ACTION ITEM:
This calls for a word-for-word copy of all the data, with each picture removed.

COLLECTED DATA:
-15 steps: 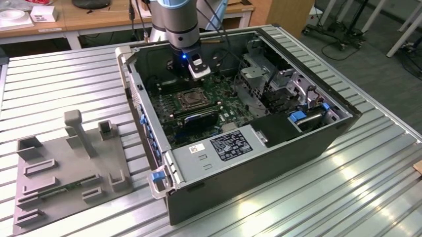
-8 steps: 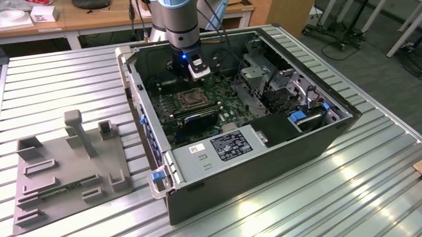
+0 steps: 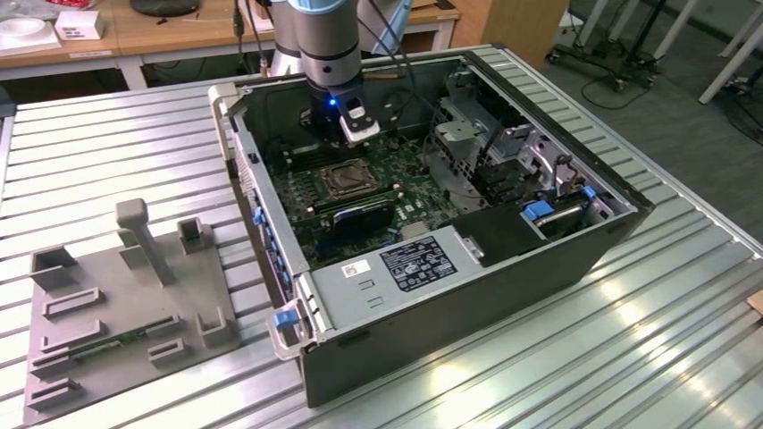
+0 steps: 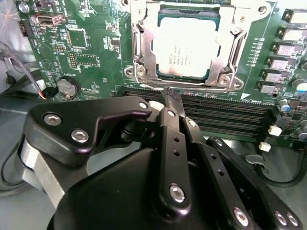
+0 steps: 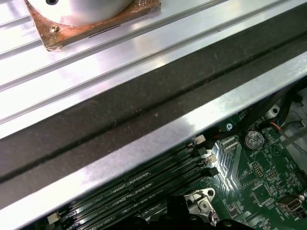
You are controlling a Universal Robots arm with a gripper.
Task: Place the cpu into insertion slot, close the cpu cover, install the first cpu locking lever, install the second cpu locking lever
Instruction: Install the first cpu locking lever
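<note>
The cpu (image 4: 188, 44) lies flat in the insertion slot (image 4: 225, 79) on the green motherboard, its pale square top facing up. The silvery cpu cover (image 4: 144, 45) lies down around it, framing the chip through its window. In the exterior view the insertion slot (image 3: 347, 180) sits mid-board inside the open computer case. My gripper (image 4: 171, 98) hangs just beside the slot, over the black memory slots, with its black fingers (image 4: 168, 143) pressed together and nothing between them. In the exterior view the gripper (image 3: 334, 147) is low inside the case, at the far side of the slot.
Long black memory slots (image 4: 230, 115) run beside the socket. A coin battery (image 4: 67, 87) and cables sit near the board's edge. The case wall (image 5: 144, 139) stands close to the arm. Drive cages (image 3: 524, 170) fill the exterior view's right; a grey fixture (image 3: 120, 295) lies at its left.
</note>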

OUTPUT OF THE EXERCISE:
-15 steps: 
-8 steps: 
+0 steps: 
+0 steps: 
+0 steps: 
You are controlling a Universal Robots arm with a gripper.
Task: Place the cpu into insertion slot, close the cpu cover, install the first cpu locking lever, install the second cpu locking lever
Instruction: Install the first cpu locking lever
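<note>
The cpu (image 4: 188, 44) lies flat in the insertion slot (image 4: 225, 79) on the green motherboard, its pale square top facing up. The silvery cpu cover (image 4: 144, 45) lies down around it, framing the chip through its window. In the exterior view the insertion slot (image 3: 347, 180) sits mid-board inside the open computer case. My gripper (image 4: 171, 98) hangs just beside the slot, over the black memory slots, with its black fingers (image 4: 168, 143) pressed together and nothing between them. In the exterior view the gripper (image 3: 334, 147) is low inside the case, at the far side of the slot.
Long black memory slots (image 4: 230, 115) run beside the socket. A coin battery (image 4: 67, 87) and cables sit near the board's edge. The case wall (image 5: 144, 139) stands close to the arm. Drive cages (image 3: 524, 170) fill the exterior view's right; a grey fixture (image 3: 120, 295) lies at its left.
</note>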

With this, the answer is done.